Distributed-force-feedback-based reflex with online learning for adaptive quadruped motor control

Abstract

Biological motor control mechanisms (e.g., central pattern generators (CPGs), sensory feedback, reflexes, and motor learning) play a crucial role in the adaptive locomotion of animals. However, the interaction and integration of these mechanisms – necessary for generating the efficient, adaptive locomotion responses of legged robots to diverse terrains – have not yet been fully realized. One issue is that of achieving adaptive motor control for fast postural adaptation across various terrains. To address this issue, this study proposes a novel distributed-force-feedback-based reflex with online learning (DFRL). It integrates force-sensory feedback, reflexes, and learning to cooperate with CPGs in producing adaptive motor commands. The DFRL is based on a simple neural network that uses plastic synapses modulated online by a fast dual integral learner.
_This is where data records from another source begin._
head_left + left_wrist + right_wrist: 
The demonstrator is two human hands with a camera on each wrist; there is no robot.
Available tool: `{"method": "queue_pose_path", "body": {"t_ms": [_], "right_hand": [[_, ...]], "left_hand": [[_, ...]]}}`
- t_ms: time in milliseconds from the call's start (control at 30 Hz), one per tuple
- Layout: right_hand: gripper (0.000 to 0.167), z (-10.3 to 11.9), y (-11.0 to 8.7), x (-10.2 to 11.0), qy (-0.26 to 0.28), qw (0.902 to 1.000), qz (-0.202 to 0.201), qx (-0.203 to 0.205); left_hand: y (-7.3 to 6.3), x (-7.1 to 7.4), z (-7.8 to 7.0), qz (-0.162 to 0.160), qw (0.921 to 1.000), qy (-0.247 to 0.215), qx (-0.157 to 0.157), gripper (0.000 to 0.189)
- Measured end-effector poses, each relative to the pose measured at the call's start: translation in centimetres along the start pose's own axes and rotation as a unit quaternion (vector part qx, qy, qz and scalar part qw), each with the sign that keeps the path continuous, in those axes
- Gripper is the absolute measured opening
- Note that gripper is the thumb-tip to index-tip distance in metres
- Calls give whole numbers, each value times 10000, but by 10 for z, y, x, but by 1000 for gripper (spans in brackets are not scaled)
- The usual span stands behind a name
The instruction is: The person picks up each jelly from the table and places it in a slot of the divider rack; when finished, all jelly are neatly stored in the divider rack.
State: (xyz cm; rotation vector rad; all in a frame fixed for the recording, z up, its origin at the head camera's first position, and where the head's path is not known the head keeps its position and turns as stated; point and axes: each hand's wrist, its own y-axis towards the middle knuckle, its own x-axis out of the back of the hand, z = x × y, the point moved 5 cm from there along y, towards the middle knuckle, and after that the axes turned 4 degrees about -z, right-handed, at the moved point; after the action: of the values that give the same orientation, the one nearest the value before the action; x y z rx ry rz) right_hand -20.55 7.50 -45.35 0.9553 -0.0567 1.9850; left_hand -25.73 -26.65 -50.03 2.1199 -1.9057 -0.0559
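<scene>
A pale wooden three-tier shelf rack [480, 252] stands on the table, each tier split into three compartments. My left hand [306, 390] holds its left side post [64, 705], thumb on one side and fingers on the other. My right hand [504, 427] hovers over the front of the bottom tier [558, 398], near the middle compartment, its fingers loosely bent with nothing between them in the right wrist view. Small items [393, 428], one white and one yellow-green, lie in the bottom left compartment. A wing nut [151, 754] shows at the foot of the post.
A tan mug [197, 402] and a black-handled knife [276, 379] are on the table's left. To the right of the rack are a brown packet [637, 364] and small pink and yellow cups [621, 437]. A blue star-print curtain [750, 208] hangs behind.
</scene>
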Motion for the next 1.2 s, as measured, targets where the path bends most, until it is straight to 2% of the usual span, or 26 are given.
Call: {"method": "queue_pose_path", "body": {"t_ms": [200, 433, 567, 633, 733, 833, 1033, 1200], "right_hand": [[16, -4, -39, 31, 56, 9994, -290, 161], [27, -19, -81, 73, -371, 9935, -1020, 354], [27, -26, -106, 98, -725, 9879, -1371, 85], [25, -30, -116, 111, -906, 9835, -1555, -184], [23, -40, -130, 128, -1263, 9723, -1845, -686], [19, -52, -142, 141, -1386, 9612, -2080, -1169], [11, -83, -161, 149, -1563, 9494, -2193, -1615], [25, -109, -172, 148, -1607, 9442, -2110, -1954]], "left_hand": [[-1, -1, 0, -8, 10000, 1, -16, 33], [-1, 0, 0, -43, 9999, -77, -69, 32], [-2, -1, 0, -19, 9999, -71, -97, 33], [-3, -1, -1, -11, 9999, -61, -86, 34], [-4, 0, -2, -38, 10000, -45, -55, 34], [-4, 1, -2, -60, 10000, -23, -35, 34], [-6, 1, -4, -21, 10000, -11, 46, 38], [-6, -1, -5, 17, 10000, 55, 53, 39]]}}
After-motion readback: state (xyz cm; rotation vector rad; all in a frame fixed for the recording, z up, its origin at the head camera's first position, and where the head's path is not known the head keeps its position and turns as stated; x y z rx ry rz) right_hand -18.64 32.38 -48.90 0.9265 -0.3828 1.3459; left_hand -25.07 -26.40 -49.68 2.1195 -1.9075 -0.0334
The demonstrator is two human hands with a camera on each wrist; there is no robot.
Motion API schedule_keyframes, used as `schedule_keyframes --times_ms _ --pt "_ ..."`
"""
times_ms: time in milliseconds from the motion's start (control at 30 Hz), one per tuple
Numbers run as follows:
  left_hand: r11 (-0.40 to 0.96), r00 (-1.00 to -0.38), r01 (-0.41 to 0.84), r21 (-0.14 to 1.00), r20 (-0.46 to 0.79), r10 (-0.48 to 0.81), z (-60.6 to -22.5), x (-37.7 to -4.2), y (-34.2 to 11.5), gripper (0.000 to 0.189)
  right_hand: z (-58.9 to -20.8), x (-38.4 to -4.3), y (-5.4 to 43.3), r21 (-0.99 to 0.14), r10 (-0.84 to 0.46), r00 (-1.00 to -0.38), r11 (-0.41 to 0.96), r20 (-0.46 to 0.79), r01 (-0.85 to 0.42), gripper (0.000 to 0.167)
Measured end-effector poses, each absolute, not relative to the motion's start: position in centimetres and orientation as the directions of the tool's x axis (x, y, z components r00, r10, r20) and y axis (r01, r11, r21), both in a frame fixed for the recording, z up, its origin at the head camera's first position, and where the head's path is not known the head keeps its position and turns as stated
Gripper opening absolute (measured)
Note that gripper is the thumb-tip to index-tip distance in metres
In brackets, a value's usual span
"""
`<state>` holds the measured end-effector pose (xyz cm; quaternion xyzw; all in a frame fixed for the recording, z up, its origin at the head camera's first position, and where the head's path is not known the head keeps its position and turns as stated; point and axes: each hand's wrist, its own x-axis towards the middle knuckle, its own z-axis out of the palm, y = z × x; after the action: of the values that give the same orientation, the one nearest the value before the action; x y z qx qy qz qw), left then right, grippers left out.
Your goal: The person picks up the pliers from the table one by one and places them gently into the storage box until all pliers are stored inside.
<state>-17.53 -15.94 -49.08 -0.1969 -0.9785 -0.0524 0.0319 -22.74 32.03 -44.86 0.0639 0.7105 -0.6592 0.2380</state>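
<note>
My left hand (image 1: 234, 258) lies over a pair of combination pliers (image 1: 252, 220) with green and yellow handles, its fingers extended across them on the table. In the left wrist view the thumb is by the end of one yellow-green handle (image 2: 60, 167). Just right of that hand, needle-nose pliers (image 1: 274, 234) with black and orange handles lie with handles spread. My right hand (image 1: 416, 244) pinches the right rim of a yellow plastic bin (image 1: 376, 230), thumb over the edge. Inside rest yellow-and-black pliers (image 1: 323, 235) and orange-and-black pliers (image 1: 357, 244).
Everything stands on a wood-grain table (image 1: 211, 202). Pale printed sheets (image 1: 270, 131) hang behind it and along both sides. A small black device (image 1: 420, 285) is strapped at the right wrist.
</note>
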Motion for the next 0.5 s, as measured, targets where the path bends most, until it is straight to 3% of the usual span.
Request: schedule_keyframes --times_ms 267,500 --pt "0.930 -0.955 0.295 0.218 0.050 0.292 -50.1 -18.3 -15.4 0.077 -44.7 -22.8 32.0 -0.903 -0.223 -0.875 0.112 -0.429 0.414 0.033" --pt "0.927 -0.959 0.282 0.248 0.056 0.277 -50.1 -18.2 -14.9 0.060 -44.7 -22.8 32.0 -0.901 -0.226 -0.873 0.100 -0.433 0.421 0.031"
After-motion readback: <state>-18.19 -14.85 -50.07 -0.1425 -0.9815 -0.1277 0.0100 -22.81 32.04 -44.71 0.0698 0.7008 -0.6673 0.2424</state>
Experimental results on different quadruped robots show that the DFRL can (1) automatically and rapidly adapt the CPG patterns (motor commands) of the robots, enabling them to realize appropriate body postures during locomotion and (2) enable the robots to effectively accommodate themselves to various slope terrains, including steep ones. Consequently, the DFRL-controlled robots can achieve efficient adaptive locomotion, to tackle complex terrains with diverse slopes.